- **Directions for this task**
Print the data in full, exactly as it reads.

- **Data segment**
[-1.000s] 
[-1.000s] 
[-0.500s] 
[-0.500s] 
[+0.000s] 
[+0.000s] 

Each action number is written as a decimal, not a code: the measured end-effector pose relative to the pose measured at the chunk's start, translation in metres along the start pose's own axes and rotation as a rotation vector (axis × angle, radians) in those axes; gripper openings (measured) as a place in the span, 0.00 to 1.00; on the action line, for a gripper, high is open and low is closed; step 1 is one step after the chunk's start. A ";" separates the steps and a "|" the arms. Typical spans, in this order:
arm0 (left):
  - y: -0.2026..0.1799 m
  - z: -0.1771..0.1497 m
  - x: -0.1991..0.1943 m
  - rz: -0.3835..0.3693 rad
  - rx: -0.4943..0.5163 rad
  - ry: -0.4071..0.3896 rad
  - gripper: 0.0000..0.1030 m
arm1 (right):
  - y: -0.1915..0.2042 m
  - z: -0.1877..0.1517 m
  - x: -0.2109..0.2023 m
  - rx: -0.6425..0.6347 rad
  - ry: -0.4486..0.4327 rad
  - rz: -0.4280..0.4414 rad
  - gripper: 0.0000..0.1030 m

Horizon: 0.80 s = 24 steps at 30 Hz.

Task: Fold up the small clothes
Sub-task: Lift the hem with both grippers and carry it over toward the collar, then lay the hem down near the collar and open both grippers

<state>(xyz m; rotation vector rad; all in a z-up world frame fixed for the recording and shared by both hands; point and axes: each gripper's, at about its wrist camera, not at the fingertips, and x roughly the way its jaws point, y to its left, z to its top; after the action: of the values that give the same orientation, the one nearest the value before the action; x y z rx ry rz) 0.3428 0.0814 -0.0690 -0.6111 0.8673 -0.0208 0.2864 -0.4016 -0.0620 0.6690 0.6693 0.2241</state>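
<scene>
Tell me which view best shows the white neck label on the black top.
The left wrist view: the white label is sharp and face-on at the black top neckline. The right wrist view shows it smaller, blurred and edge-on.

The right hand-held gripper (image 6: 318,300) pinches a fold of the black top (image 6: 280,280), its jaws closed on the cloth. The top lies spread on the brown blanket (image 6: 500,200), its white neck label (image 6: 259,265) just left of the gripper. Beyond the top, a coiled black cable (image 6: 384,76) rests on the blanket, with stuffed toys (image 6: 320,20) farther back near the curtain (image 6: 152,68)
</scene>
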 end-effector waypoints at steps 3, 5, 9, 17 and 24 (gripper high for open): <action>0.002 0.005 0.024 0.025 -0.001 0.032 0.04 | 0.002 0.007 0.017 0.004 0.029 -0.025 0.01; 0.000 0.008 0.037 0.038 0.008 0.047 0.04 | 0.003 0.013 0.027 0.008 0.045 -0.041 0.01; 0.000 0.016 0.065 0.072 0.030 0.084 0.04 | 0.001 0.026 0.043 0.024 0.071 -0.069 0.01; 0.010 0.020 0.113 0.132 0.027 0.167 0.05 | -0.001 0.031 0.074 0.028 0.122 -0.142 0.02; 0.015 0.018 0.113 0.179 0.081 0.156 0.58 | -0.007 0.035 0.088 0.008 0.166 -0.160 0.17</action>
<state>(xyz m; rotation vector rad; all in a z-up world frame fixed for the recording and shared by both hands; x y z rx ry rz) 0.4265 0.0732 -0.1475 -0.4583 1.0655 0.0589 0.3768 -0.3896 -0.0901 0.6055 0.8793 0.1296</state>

- **Written response**
[-1.000s] 
[-1.000s] 
[-0.500s] 
[-0.500s] 
[+0.000s] 
[+0.000s] 

Each action number is written as a decimal, not a code: the measured end-effector pose relative to the pose measured at the chunk's start, translation in metres along the start pose's own axes and rotation as a rotation vector (axis × angle, radians) in those axes; gripper openings (measured) as a place in the span, 0.00 to 1.00; on the action line, for a gripper, high is open and low is closed; step 1 is one step after the chunk's start. A ";" separates the steps and a "|" the arms. Typical spans, in this order:
arm0 (left):
  - y: -0.2026..0.1799 m
  - z: -0.1771..0.1497 m
  - x: -0.1991..0.1943 m
  - rz: -0.3835..0.3693 rad
  - rx: -0.4943..0.5163 rad
  - ry: -0.4071..0.3896 rad
  - gripper: 0.0000..0.1030 m
arm1 (right):
  - y: -0.1915..0.2042 m
  - z: -0.1877..0.1517 m
  - x: -0.2109..0.2023 m
  - rx: -0.6425..0.6347 rad
  - ry: -0.4486..0.4327 rad
  - rz: -0.4280..0.4414 rad
  - gripper: 0.0000..0.1030 m

Horizon: 0.80 s = 24 steps at 30 Hz.

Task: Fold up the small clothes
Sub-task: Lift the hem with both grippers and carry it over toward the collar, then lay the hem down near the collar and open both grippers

<state>(xyz m; rotation vector rad; all in a z-up world frame fixed for the recording and shared by both hands; point and axes: each gripper's, at about its wrist camera, not at the fingertips, and x roughly the way its jaws point, y to its left, z to its top; after the action: of the values that give the same orientation, the one nearest the value before the action; x y z rx ry rz) 0.3428 0.0814 -0.0690 -0.6111 0.8673 -0.0208 0.2864 -0.4016 -0.0620 0.6690 0.6693 0.2241</state>
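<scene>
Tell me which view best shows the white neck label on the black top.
The left wrist view: the white label is sharp and face-on at the black top neckline. The right wrist view shows it smaller, blurred and edge-on.

The right hand-held gripper (image 6: 318,300) pinches a fold of the black top (image 6: 280,280), its jaws closed on the cloth. The top lies spread on the brown blanket (image 6: 500,200), its white neck label (image 6: 259,265) just left of the gripper. Beyond the top, a coiled black cable (image 6: 384,76) rests on the blanket, with stuffed toys (image 6: 320,20) farther back near the curtain (image 6: 152,68)
</scene>
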 end-effector waypoints at steps 3, 5, 9, 17 and 24 (gripper high for open): <action>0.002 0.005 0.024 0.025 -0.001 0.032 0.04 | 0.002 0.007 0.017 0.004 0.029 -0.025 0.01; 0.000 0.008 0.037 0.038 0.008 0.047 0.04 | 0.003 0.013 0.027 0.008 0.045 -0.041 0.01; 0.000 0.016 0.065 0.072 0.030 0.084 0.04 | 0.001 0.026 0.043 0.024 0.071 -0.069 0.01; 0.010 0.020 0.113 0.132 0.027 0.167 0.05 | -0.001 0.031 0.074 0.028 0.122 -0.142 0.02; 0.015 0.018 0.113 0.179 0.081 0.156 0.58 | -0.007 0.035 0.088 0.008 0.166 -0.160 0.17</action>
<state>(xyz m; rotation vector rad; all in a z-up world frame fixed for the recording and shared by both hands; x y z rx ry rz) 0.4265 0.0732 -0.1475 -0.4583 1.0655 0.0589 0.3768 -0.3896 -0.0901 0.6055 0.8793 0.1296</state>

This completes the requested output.